What Does an LPN Do? Roles and Responsibilities

A licensed practical nurse (LPN) provides hands-on patient care under the supervision of a registered nurse or physician. LPNs work across nearly every healthcare setting, from nursing homes to hospitals to private clinics, handling essential tasks like taking vital signs, administering medications, and helping patients through appointments and procedures. In Texas and California, the same role goes by “licensed vocational nurse” (LVN), but the responsibilities are identical.

Day-to-Day Responsibilities

An LPN’s daily work revolves around direct patient contact. In a typical clinic day, that means greeting and rooming patients, collecting health histories, preparing patients for exams or procedures, drawing lab specimens, and giving injections as directed by a provider. After the visit, LPNs often handle follow-up instructions, making sure patients understand their next steps through both verbal and written communication.

Behind the scenes, LPNs review medical records before appointments so the provider has relevant information ready, complete diagnostic tests that have been ordered, and document everything that happened during the visit. In facilities like nursing homes and rehabilitation centers, LPNs also oversee nursing assistants, making sure day-to-day resident care stays on track. They participate in health maintenance, patient education, counseling, and collaborative care planning, though always under an RN’s supervision.

What LPNs Cannot Do

The clearest way to understand the LPN role is to know where its boundaries fall. LPNs cannot perform a comprehensive initial assessment or interpret clinical data independently. They don’t develop nursing care plans, formulate nursing diagnoses, or supervise registered nurses. Certain components of IV therapy are also off-limits in many states. These restrictions exist because the LPN training path is shorter and more focused than an RN’s, so tasks requiring independent clinical judgment stay with the RN or physician.

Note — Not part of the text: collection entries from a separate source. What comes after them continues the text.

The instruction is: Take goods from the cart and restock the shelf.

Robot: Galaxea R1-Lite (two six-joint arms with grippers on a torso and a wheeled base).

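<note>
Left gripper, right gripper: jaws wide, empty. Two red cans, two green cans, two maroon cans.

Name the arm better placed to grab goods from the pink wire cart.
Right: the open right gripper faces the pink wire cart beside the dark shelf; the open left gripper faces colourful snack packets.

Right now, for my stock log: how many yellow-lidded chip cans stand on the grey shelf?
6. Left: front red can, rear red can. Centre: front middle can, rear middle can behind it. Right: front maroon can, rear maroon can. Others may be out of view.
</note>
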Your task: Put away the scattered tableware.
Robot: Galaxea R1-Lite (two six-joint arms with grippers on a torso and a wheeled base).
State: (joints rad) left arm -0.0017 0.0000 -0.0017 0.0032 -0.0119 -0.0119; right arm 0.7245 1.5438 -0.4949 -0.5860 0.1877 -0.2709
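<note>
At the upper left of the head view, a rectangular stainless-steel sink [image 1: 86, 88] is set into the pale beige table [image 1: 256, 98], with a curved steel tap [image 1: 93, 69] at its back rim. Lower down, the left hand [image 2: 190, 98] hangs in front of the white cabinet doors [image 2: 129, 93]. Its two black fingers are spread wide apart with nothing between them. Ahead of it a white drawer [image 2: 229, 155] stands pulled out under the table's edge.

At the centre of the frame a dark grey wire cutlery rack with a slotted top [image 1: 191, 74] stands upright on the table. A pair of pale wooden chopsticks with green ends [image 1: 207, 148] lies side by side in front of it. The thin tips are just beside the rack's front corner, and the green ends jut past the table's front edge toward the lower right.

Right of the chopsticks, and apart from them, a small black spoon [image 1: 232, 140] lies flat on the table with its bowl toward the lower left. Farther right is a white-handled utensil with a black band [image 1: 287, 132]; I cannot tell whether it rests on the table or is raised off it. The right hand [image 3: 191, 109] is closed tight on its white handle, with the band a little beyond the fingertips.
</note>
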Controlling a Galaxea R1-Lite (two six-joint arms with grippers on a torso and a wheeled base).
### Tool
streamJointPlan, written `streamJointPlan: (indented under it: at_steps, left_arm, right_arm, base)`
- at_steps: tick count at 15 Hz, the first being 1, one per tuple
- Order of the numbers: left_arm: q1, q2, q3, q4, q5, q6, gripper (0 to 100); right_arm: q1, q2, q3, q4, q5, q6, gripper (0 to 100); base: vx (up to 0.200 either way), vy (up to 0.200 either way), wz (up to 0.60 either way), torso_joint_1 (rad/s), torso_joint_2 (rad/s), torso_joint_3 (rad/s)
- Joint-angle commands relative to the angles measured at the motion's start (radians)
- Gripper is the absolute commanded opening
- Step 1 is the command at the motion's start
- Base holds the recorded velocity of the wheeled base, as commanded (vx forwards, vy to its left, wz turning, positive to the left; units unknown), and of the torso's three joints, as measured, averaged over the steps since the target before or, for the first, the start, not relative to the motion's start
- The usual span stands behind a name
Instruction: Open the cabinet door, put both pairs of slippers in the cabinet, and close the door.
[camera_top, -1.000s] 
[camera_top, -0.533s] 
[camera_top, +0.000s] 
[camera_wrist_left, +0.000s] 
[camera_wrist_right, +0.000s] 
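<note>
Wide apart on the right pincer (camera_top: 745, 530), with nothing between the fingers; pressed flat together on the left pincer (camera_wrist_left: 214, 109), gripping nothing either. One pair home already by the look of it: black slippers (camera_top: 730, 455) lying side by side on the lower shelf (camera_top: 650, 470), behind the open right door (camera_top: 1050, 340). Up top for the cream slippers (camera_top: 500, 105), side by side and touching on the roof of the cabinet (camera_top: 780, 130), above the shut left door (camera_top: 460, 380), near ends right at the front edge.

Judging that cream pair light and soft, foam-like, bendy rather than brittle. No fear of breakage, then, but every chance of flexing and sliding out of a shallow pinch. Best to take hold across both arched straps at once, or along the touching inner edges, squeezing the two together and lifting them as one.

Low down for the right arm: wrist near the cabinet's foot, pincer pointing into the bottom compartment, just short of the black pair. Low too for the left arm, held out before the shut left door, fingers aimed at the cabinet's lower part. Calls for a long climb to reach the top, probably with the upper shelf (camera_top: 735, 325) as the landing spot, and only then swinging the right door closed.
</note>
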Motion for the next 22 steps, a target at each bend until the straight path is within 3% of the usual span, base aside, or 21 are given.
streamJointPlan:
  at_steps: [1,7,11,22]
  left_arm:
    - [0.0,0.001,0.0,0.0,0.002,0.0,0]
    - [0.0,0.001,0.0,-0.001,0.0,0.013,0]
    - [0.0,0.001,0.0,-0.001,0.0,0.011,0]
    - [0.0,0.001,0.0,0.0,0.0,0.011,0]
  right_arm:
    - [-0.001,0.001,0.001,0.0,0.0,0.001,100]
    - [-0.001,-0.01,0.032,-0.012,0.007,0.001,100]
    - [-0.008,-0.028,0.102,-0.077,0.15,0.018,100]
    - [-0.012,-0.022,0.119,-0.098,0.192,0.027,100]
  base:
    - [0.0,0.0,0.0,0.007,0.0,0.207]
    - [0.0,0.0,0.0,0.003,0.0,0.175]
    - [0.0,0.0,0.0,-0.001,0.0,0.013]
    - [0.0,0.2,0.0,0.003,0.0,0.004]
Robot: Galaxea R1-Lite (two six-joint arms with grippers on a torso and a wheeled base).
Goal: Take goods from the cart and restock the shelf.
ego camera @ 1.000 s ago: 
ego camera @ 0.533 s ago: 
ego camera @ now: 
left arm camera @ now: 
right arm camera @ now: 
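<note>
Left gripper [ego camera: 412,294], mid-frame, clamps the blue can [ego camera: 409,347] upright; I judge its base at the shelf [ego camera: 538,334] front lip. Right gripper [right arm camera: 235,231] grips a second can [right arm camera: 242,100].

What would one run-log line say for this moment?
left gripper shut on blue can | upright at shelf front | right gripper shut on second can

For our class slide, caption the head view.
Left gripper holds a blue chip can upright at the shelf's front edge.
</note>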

That said, scope of practice varies by state. Some states allow LPNs to start basic IV lines or hang certain fluids, while others restrict IV work entirely. If you’re considering this career, checking your state board of nursing’s specific rules is essential.

Where LPNs Work

The largest single employer of LPNs is skilled nursing facilities, which account for about 27% of the roughly 630,000 LPNs working in the U.S. as of 2023. General hospitals employ another 13%, followed closely by home health care services at 12% and physicians’ offices at nearly 12%. Assisted living and continuing care retirement communities round out the top five at about 7%.

The work feels different depending on the setting. In a nursing home, LPNs often manage a group of residents over an entire shift, monitoring medications, tracking changes in condition, and coordinating with nursing assistants. In a doctor’s office, the pace is appointment-driven, with more variety in the types of patients and concerns that come through the door. Home health LPNs travel to patients’ homes, which offers more autonomy in the moment but still requires reporting back to an RN supervisor.

Education and Licensing

LPN training programs typically run about 12 months through a community college or technical school. The curriculum covers anatomy, pharmacology, nutrition, and clinical skills, with supervised clinical rotations built in. After completing an approved program, graduates must pass the NCLEX-PN, the national licensing exam administered by the National Council of State Boards of Nursing. You cannot practice as an LPN without passing this exam and holding an active state license.

Compared to the two or four years required for an RN degree, the 12-month timeline is a significant draw for people who want to enter healthcare quickly. Many LPNs later use their experience as a stepping stone toward an RN program, often receiving credit for coursework and clinical hours already completed.

Certifications and Specialization

Beyond the baseline license, LPNs can earn over 20 specialty certifications to deepen their expertise or move into specific areas of care. Some of the most common options include:

  • IV Therapy Certification for states that allow LPNs to perform infusion-related tasks
  • Certified Wound Care Associate for LPNs working in long-term care or surgical settings
  • Certified Hospice and Palliative Licensed Nurse for end-of-life care
  • Long-Term Care Certification for those building a career in nursing facilities
  • Certified Hemodialysis Nurse for dialysis clinics
  • Pharmacology Certification for a deeper understanding of medication management

Specialty certifications can open doors to higher-paying positions and signal expertise to employers, particularly in competitive job markets. They also fulfill continuing education requirements that most states mandate for license renewal.

LPN vs. RN vs. CNA

The nursing workforce operates in layers. Certified nursing assistants (CNAs) handle the most basic care: bathing, feeding, repositioning, and recording vital signs. LPNs sit in the middle, performing clinical tasks like wound care, medication administration, and catheter management while supervising CNAs. Registered nurses hold the broadest scope, independently assessing patients, creating care plans, administering all types of IV medications, and making clinical judgments that guide treatment.

In practice, LPNs often serve as the connective tissue in a care team. They spend more time at the bedside than RNs in many facilities, catching subtle changes in a patient’s condition and communicating those observations up the chain. That combination of clinical skill and consistent patient contact makes the role both demanding and central to how care actually gets delivered.